Generate bigrams with NLTK

Nikhil Raghavendra picture Nikhil Raghavendra · Jun 6, 2016 · Viewed 45.9k times · Source

I am trying to produce a bigram list of a given sentence for example, if I type,

    To be or not to be

I want the program to generate

     to be, be or, or not, not to, to be

I tried the following code but just gives me

<generator object bigrams at 0x0000000009231360>

This is my code:

    import nltk
    bigrm = nltk.bigrams(text)
    print(bigrm)

So how do I get what I want? I want a list of combinations of the words like above (to be, be or, or not, not to, to be).

Answer

Ilja Everil&#228; picture Ilja Everilä · Jun 6, 2016

nltk.bigrams() returns an iterator (a generator specifically) of bigrams. If you want a list, pass the iterator to list().

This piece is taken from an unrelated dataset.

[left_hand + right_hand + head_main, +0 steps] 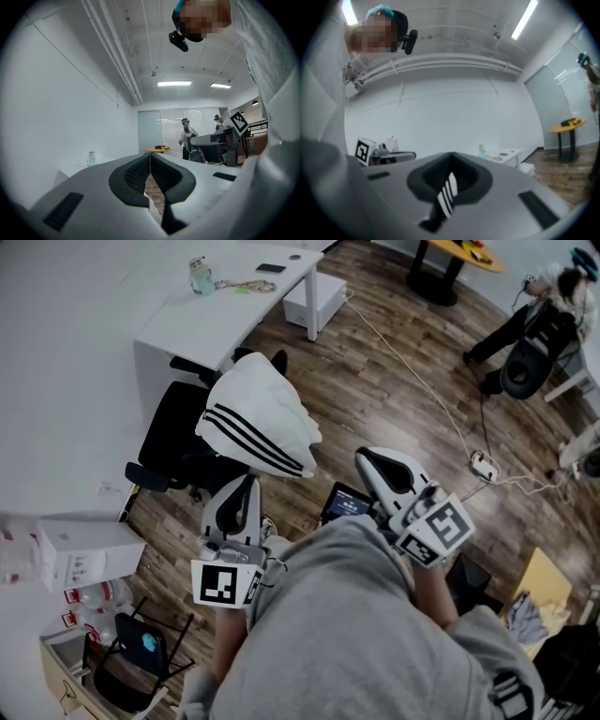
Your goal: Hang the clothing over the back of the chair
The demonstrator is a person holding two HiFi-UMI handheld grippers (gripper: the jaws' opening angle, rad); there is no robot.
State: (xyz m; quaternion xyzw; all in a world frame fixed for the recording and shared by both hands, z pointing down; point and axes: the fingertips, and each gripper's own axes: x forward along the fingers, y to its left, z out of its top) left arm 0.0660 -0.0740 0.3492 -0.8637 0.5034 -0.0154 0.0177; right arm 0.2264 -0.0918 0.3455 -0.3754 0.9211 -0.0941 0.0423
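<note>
A white garment with black stripes [255, 416] lies draped over the back of a black office chair [183, 437] beside the desk. Both grippers are held close to my body, apart from the garment. My left gripper [247, 484] is below the garment's lower edge, and its jaws [150, 155] meet at the tips with nothing between them. To the garment's right, my right gripper [367, 458] is shut and empty [451, 157]. Through the slit under its tips, the right gripper view shows the garment's stripes [447, 196] farther off.
A white desk [225, 310] with a bottle [199, 276] stands behind the chair, a white box [315, 298] under it. A cable and power strip [483, 465] lie on the wood floor at right. Boxes [84, 551] and a small black chair [131, 662] are at left.
</note>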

It also expects a sequence of items to generate bigrams from, so you have to split the text before passing it (if you had not done it):

bigrm = list(nltk.bigrams(text.split()))

To print them out separated with commas, you could (in python 3):

print(*map(' '.join, bigrm), sep=', ')

If on python 2, then for example:

print ', '.join(' '.join((a, b)) for a, b in bigrm)

Note that just for printing you do not need to generate a list, just use the iterator.